** Instructions for the task **
Start at the line in the entries below that contains "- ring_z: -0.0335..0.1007", stop at the line that contains "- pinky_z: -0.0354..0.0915", and output exactly the lines in that span, both ends included.

** Exercise input **
----------
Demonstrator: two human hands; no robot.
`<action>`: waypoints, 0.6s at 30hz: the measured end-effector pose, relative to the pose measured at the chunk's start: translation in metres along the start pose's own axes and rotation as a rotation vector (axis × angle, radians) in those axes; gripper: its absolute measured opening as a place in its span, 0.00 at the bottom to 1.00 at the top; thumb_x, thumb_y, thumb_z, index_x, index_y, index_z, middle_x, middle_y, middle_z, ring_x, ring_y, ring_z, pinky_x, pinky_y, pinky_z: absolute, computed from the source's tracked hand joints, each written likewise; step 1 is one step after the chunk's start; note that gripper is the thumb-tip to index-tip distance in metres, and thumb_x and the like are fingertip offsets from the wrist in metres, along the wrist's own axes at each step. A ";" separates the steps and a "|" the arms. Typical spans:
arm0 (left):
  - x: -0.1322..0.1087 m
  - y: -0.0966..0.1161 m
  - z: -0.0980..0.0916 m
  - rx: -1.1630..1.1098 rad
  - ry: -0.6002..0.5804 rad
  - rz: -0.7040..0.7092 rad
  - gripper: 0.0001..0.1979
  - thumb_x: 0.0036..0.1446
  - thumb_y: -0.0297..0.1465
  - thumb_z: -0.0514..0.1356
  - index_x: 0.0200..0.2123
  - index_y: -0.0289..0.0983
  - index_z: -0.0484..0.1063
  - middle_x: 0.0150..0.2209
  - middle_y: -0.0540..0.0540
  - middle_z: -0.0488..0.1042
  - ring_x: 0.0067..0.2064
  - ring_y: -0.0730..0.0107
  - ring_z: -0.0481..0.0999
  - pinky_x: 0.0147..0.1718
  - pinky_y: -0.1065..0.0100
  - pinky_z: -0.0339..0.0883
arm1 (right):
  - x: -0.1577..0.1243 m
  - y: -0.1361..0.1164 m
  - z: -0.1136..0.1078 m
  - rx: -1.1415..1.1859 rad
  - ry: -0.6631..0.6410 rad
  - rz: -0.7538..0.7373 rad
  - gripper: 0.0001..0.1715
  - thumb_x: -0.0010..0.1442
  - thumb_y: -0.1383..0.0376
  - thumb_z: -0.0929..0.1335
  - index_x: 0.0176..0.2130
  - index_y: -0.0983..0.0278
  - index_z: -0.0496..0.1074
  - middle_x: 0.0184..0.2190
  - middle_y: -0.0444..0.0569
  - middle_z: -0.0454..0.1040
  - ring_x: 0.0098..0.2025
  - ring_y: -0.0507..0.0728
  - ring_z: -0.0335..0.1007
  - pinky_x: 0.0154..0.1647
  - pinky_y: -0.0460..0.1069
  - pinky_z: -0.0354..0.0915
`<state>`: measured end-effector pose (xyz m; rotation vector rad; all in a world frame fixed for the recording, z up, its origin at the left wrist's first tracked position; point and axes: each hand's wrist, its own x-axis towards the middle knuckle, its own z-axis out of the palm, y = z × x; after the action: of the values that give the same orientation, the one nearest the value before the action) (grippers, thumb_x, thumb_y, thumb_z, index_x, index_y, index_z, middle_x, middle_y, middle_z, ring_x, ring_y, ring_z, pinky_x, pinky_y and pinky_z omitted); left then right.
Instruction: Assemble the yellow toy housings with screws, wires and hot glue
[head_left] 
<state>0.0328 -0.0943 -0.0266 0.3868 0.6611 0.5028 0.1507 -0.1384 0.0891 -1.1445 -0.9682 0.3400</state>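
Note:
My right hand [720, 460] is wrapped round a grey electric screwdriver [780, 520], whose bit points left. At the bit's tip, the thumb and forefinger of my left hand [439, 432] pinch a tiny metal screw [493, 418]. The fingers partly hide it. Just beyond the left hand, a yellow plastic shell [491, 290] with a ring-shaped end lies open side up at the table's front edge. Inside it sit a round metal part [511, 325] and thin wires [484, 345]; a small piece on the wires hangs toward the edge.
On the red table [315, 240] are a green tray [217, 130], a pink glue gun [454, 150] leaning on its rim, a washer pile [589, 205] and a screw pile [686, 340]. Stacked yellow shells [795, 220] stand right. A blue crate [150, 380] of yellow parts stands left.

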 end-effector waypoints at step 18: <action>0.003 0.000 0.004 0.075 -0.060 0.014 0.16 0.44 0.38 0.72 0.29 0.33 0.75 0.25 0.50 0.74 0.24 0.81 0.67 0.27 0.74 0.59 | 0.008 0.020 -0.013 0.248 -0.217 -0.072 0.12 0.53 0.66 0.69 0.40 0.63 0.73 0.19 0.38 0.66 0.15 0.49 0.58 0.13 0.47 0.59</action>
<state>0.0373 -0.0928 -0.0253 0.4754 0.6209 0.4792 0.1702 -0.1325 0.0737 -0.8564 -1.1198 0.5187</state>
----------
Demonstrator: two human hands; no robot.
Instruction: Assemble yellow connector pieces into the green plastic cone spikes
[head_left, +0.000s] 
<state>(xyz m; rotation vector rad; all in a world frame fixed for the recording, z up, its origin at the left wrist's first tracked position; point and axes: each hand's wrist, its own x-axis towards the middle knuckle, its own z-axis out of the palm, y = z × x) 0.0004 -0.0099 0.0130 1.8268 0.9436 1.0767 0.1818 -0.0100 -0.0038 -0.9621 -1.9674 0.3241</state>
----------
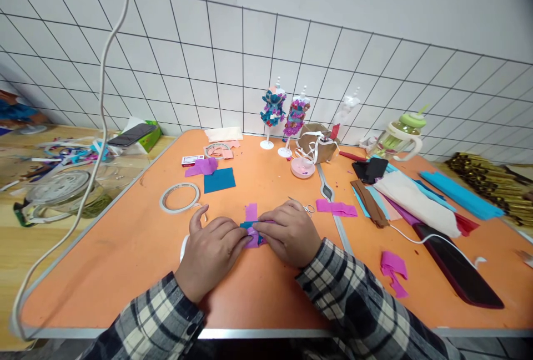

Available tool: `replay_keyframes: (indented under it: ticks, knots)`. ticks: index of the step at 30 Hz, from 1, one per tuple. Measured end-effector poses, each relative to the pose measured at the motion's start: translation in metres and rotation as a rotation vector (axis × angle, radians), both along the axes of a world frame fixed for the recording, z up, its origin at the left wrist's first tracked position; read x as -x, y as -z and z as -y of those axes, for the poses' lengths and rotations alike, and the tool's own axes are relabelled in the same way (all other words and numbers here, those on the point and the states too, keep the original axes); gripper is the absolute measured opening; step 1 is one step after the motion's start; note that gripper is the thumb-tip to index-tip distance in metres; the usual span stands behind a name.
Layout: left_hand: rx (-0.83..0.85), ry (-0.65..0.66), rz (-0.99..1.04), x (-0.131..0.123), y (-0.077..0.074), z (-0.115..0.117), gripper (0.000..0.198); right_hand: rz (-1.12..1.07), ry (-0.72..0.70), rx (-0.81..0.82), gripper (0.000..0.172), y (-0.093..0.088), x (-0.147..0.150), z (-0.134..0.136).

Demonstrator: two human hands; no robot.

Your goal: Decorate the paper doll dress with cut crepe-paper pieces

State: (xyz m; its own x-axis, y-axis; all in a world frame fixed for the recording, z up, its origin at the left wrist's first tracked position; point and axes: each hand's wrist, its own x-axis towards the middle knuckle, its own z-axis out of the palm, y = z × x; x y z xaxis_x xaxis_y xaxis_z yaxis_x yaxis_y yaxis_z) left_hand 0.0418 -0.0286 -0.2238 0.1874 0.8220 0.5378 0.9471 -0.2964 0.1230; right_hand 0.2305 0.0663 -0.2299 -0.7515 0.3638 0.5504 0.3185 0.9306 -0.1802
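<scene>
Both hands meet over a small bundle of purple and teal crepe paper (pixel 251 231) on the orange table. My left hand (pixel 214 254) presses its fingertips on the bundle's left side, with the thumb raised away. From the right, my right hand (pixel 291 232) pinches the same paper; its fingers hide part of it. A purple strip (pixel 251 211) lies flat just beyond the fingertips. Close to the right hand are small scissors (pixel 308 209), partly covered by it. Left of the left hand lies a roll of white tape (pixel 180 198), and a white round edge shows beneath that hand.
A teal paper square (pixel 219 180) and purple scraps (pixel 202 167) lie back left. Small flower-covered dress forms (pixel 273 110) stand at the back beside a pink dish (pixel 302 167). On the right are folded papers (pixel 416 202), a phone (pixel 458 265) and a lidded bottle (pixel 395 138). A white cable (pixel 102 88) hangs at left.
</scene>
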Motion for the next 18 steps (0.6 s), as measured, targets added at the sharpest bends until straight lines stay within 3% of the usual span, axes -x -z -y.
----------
** Written answer **
  - ring_z: -0.0335..0.1007
  - pinky_x: 0.0154..0.1647
  - pinky_y: -0.0460..0.1069
  - pinky_z: -0.0354..0.0915

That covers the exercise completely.